Re: Mojo vs Dancer Week 1 – Installer, Support and Hello World

As you may have noticed, Adam Kenedy aka Alias has started a competition between Mojolicous and Dancer.

First of all, let me say that I find this idea pretty interesting and, well, refreshing. This is an original way of evaluating software, with a rather objective point of view (Adam is not involved in Mojo development neither in Dancer’s).

The contest will be divided into rounds, which will occur once a weekend, and the first round has just happened. I’ll try to follow Adam in this project and will post a reply to every round-report he posts on his Perl journal.

Round 1:

The Dancer website seems quite a bit more enticing than the Mojo website, at least superficially. There’s evidence of more attention to some of the visual details, with more design elegance and things like source code syntax highlighting.

That’s true I tried to make a shiny website for Dancer, as the key target here is to provide a modern feeling to the visitor. But I’m aware I’m not a web designer and that could be far better that the quite amateur skin I’ve made. That’s why we’ve launched a call for volunteers for a website makeup and we’re glad we now have someone working a new design. So hopefully, the Dancer’s website will be even more attractive soon.

Clicking through the links, however, it’s clear information is still a bit thin on the ground. And the “latest release” version on the download page is behind the version on CPAN, but not by much.

The website generally has more of a “new and undeveloped” feel to it, compared to Mojo’s “mild neglect” feel.

Well, I’m not surprised you got this feeling, because that’s the reality, Dancer is a young project. It’s not even one year old. So I guess as time goes, all that “cutting-edge’ feelling will fade out.

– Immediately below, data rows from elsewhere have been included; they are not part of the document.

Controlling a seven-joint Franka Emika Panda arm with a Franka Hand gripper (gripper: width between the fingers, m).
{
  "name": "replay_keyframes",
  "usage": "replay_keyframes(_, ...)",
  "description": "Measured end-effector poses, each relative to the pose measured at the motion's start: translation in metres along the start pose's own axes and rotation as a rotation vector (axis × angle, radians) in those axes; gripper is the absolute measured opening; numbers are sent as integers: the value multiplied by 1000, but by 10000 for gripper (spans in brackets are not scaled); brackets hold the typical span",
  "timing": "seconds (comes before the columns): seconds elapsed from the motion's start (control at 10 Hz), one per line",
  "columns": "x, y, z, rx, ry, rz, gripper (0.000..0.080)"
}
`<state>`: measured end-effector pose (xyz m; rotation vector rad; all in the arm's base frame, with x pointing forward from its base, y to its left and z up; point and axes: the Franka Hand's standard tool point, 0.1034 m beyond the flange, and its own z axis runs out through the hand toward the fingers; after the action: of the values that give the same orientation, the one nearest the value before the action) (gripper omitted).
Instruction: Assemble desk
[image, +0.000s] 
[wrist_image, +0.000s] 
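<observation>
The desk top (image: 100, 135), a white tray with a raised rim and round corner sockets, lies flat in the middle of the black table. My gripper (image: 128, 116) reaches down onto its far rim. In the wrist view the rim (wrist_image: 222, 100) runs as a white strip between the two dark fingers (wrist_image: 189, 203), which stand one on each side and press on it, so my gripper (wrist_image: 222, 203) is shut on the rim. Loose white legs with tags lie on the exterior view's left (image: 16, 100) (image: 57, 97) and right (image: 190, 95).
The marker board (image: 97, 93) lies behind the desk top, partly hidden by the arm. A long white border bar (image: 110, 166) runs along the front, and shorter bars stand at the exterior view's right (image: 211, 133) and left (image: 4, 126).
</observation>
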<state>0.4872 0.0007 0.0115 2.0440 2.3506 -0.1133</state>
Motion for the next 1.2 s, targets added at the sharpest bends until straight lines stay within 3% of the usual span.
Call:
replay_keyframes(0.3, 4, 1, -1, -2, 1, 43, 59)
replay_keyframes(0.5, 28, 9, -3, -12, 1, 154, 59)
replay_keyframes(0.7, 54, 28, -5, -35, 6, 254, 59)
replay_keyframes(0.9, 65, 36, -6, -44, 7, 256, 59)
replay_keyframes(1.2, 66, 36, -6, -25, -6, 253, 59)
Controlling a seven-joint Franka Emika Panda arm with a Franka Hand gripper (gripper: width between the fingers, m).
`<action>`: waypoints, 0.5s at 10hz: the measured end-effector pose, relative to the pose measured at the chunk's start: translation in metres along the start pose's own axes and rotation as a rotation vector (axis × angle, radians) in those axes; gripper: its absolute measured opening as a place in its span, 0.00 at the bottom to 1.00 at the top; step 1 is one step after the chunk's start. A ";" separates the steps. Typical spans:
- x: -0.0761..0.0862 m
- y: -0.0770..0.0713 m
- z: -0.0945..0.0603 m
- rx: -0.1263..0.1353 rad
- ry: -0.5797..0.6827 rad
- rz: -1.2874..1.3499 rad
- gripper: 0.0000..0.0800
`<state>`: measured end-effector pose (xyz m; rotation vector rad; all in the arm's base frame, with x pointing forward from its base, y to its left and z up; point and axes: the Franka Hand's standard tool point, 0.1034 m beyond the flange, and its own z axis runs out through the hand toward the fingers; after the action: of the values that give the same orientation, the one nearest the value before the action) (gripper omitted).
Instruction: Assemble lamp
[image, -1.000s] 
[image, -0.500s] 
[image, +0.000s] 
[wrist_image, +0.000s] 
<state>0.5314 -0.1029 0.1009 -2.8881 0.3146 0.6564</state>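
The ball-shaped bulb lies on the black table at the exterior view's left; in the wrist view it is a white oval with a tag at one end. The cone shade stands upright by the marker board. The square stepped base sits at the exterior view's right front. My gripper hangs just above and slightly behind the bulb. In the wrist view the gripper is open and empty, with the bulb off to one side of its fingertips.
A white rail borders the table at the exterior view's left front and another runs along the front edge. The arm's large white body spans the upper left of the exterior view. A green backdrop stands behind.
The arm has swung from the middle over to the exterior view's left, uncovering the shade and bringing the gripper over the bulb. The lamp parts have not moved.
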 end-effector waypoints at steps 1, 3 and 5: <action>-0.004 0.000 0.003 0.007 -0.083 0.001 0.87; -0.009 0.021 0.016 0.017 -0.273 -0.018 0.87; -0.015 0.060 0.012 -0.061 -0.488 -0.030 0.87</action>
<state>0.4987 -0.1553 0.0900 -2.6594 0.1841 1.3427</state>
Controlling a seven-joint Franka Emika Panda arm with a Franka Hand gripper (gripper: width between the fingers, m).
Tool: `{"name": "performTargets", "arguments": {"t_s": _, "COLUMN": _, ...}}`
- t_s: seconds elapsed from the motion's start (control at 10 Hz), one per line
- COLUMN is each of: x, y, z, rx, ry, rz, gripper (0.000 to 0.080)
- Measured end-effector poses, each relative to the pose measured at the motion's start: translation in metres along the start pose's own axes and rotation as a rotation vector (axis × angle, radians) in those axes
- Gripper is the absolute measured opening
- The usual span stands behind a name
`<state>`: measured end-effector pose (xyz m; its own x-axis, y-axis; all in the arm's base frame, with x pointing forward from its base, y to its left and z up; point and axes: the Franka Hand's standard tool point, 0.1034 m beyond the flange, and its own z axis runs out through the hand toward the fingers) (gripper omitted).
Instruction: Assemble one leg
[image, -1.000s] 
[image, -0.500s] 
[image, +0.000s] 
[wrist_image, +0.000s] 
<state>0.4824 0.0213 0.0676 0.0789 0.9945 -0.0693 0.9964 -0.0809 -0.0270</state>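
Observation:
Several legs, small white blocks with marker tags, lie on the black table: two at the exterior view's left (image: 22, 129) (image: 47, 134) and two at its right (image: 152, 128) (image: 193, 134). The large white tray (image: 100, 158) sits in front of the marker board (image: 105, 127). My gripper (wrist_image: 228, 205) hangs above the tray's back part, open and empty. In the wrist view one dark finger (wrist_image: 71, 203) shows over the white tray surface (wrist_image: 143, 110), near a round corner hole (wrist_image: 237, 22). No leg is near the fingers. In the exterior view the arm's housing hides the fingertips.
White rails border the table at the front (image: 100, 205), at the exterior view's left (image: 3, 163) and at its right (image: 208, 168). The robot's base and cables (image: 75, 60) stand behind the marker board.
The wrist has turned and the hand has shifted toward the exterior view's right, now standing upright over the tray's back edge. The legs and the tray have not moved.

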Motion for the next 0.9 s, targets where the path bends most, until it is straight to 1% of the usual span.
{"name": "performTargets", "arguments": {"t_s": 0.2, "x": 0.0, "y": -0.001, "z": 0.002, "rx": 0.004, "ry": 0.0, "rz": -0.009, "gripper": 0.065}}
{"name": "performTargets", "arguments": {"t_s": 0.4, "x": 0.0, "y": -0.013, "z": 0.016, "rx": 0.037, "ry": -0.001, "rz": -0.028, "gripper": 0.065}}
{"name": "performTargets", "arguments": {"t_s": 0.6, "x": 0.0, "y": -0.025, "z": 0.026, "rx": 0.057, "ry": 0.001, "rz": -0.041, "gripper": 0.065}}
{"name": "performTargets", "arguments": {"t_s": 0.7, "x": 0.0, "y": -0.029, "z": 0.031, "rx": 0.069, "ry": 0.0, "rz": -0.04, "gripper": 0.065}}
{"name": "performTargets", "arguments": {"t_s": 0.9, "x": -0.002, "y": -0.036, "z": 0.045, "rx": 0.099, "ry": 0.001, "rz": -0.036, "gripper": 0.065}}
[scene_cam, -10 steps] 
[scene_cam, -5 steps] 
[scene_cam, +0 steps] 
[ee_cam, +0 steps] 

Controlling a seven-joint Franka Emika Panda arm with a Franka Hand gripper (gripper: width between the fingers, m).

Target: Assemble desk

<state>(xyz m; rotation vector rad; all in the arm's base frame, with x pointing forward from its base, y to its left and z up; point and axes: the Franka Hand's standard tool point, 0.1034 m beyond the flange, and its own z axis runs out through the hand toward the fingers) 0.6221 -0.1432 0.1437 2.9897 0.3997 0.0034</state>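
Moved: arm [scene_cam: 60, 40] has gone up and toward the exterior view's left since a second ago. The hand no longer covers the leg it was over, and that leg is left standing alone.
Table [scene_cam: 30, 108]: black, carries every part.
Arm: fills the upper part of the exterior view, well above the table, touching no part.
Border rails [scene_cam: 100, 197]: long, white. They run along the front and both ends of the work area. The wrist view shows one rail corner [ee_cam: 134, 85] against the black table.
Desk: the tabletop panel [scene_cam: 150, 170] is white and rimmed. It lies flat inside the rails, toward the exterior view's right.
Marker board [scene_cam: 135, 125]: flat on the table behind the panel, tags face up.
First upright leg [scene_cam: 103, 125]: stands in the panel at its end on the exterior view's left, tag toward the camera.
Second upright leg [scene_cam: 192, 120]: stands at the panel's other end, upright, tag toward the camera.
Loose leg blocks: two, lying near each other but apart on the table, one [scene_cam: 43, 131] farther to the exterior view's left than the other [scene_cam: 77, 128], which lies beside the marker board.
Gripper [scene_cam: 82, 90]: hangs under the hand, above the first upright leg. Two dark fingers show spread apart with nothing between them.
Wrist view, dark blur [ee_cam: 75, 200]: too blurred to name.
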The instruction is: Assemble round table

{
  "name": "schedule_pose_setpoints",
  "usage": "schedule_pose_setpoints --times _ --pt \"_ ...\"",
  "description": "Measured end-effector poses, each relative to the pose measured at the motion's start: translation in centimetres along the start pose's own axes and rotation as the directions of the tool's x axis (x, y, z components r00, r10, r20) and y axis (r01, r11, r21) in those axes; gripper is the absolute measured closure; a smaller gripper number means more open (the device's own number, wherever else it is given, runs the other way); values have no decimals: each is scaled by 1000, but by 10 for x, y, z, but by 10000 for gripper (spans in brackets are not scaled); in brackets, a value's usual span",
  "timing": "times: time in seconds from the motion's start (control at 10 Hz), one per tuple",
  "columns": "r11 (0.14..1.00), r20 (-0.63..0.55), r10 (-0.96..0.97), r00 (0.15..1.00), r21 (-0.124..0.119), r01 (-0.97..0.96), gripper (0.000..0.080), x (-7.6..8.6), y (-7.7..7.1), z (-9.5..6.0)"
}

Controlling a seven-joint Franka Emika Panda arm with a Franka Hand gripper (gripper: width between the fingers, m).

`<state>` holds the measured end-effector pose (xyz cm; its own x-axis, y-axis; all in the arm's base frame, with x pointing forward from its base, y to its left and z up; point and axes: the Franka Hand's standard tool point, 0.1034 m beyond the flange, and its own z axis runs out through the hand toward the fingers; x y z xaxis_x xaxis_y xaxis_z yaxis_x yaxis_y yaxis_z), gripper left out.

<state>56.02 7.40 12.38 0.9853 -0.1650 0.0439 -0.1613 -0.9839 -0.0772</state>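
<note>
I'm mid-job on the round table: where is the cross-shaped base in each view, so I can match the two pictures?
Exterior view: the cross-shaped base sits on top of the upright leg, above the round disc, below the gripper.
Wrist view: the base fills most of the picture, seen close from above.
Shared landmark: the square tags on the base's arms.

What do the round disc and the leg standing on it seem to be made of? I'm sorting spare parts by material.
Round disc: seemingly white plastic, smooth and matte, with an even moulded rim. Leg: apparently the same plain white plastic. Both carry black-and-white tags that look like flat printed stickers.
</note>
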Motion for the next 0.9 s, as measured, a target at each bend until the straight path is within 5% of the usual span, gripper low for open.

One nice thing about the website, is that they’ve dropped a Hello World example directly on the front page for me to copy and paste.

The main target of the website is to show how simple it is to start working with Dancer, so yes, providing a “Hello World” example is mandatory here.

After some small tweaks for Perl correctness (the Dancer guys also don’t use strict of warnings…)

Well, we do use strict and warnings. Even better: Dancer imports these pragmas for you, automatically. I suppose we should say that in the documentation, even if already mentioned it in the Cookbook.

Oh, Franck already patched the documentation, so it will be shipped with the next release.

The Dancer example is smaller and simpler than Mojo example, and doesn’t make template use compulsory. Again, I can’t stand this use of non-descriptive functions to end these programs. But at least dance is cleaner and less tragic than shagadelic.

It’s a matter of personal taste I suppose wether you like or not the term “dance” to declare that your app is ready to serve. It sounded reasonable to me, but we could imagine a more serious term as an alias, like ‘start’.

Instead, for Dancer tragedy strikes during when I install it.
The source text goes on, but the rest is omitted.